All my praises above fit as well to the other song, 'Houdini'. Again, Kate takes you in the middle of the story, a scene, with a fin de siecle atmosphere. The inner movie behind your eyes could be black and white, or with a worn-out sepia tone. The sensual melodies are magical and the string arrangement makes the song simply a perfect piece of art. The cover of The Dreaming album refers to this song ("with a kiss I'd pass the key..."). I'm not sure how directly the lyrics follow the performance methods and fate of Harry Houdini, the famous chain king, but that's not important. The final minute or so is deeply moving, as if you had just seen a great film instead of only listening to a song. Eberhard Weber's bass is marvelous here. "...You, and I, and Rosabel, believe." Goosebumps!

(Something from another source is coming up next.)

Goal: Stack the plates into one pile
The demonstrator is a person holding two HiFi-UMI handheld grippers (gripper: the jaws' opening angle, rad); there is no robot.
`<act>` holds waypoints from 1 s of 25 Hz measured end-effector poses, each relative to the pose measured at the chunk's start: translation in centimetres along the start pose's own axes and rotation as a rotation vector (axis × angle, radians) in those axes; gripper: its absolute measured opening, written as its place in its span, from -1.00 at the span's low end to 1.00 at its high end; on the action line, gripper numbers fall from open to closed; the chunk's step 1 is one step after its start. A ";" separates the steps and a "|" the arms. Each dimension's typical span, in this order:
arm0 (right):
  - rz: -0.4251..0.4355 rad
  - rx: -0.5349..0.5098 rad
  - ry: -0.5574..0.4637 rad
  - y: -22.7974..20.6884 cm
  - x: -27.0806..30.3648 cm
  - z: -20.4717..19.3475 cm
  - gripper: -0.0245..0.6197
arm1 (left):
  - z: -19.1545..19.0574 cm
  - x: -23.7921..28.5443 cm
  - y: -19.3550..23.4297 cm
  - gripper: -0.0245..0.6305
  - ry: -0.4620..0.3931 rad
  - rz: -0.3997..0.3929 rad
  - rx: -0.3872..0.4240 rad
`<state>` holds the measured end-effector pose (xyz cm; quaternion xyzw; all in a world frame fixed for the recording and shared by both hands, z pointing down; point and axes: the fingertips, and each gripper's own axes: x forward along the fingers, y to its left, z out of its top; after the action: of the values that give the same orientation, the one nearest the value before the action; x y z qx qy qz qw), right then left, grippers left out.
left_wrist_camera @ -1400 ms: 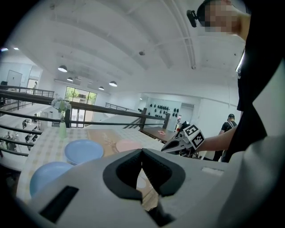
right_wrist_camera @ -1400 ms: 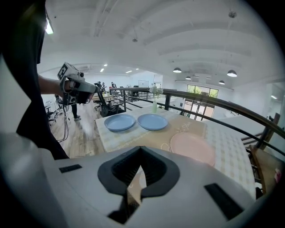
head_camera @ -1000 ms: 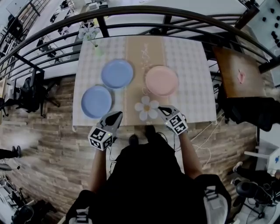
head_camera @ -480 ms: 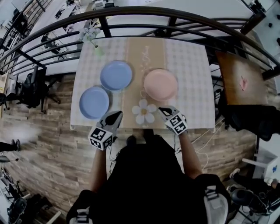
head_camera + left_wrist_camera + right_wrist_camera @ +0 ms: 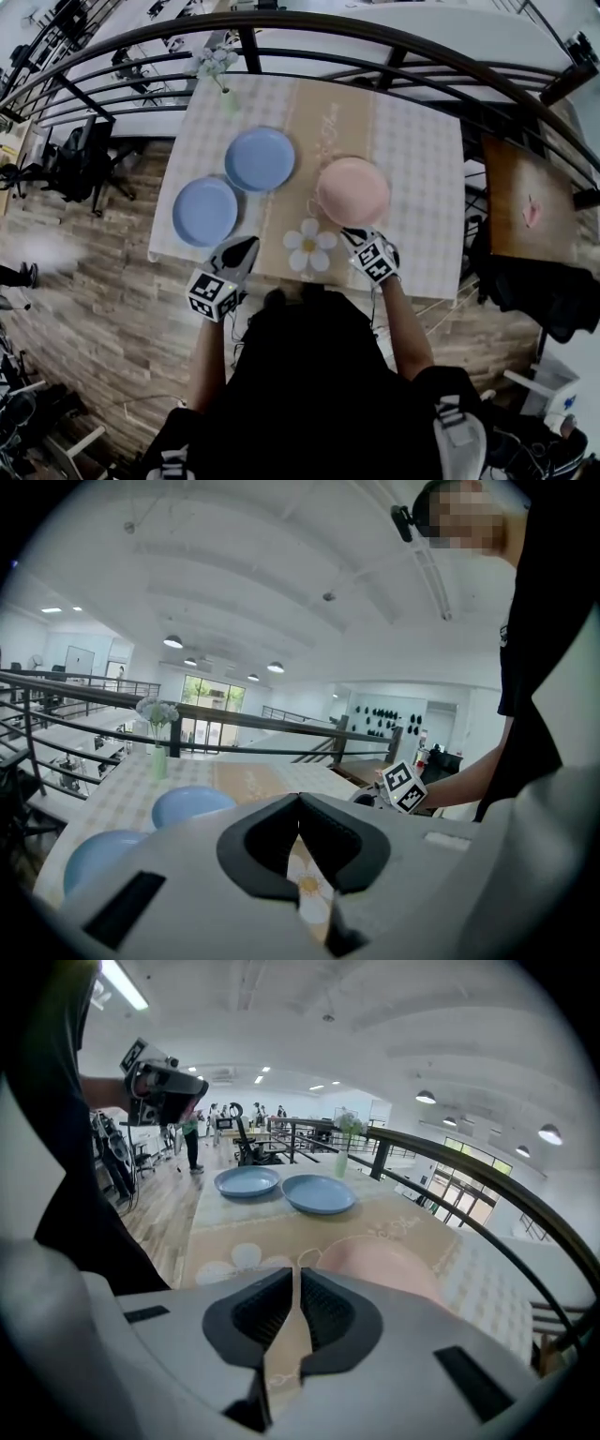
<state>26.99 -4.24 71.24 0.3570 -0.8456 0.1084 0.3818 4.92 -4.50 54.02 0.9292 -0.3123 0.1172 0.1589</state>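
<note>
Just opening a crack at the right gripper (image 5: 295, 1269), empty, pink plate (image 5: 384, 1262) right in front. Squeezed shut, empty at the left gripper (image 5: 300, 801), nearer blue plate (image 5: 98, 855) ahead, leftward.

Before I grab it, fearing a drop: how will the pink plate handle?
The pink plate looks rigid, probably light: a thin shallow disc. Its smooth rim may slip. Lying flat, it should slide, not tip.

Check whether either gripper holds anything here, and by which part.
Nothing is held. The left gripper is shut with nothing between its jaws. The right gripper has just been opening its jaws to a narrow gap, also empty.
</note>
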 end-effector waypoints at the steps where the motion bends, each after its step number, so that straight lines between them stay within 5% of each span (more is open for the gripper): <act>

The only thing to stop me rating this single with five stars is the fact that both songs are on the album. The Dreaming may not be this gorgeous all the time (in fact I don't like all tracks) but it's so unique entity that the separate single releases are a bit unnecessary.

Review by DangHeck
5 stars No music videos for either of these songs, which is... not overly surprising, but going into this, I'll say this much: Interesting that either of these songs, while both excellent, would be selected for a single at all. Then again, we are talking The Dreaming. And we are talking Kate Bush. "Night of the Swallow" was that album's fifth and final single, backed with "Houdini".

Our A-side is the perfect, perfectly chilling track. In some ways glancing back only slightly at her piano balladry of her early career in the late-70s. But this is very characteristic of the eerie, Fusion-adjacent vibe of the time, starting with Never For Ever (songs we can look to there include "Blow Away", and "Egypt" with a fantastic Minimoog solo from Max Middleton). The thing that sets this song apart from most (though it has somewhat of a sister in the brighter "Jig of Life"), as it dips out of the dark ambience of the verses, it steps firmly into its Highlands-inspired chorus. The track that its verses bring to mind, though only somewhat, is that next track after "Jig of Life" on Hounds of Love, "Hello Earth".

"Houdini", our B-side, honestly feels fitting given her overall history with singles. And yet, in its immediate quietness, the track flows in and out of incredible pop-adjacent intensity. A track moreso of haunting (a form of dreaming), I think it's a great match. Beautiful Art Pop number with frisson-inducing orchestration and warm Soft Rock instrumentation. At times, Kate's vocals, in these most intense sections, are shredded, emotive, but also apparently heavily distorted; another chilling effect. Great single (off my favorite album by one of my all-time favorite artists).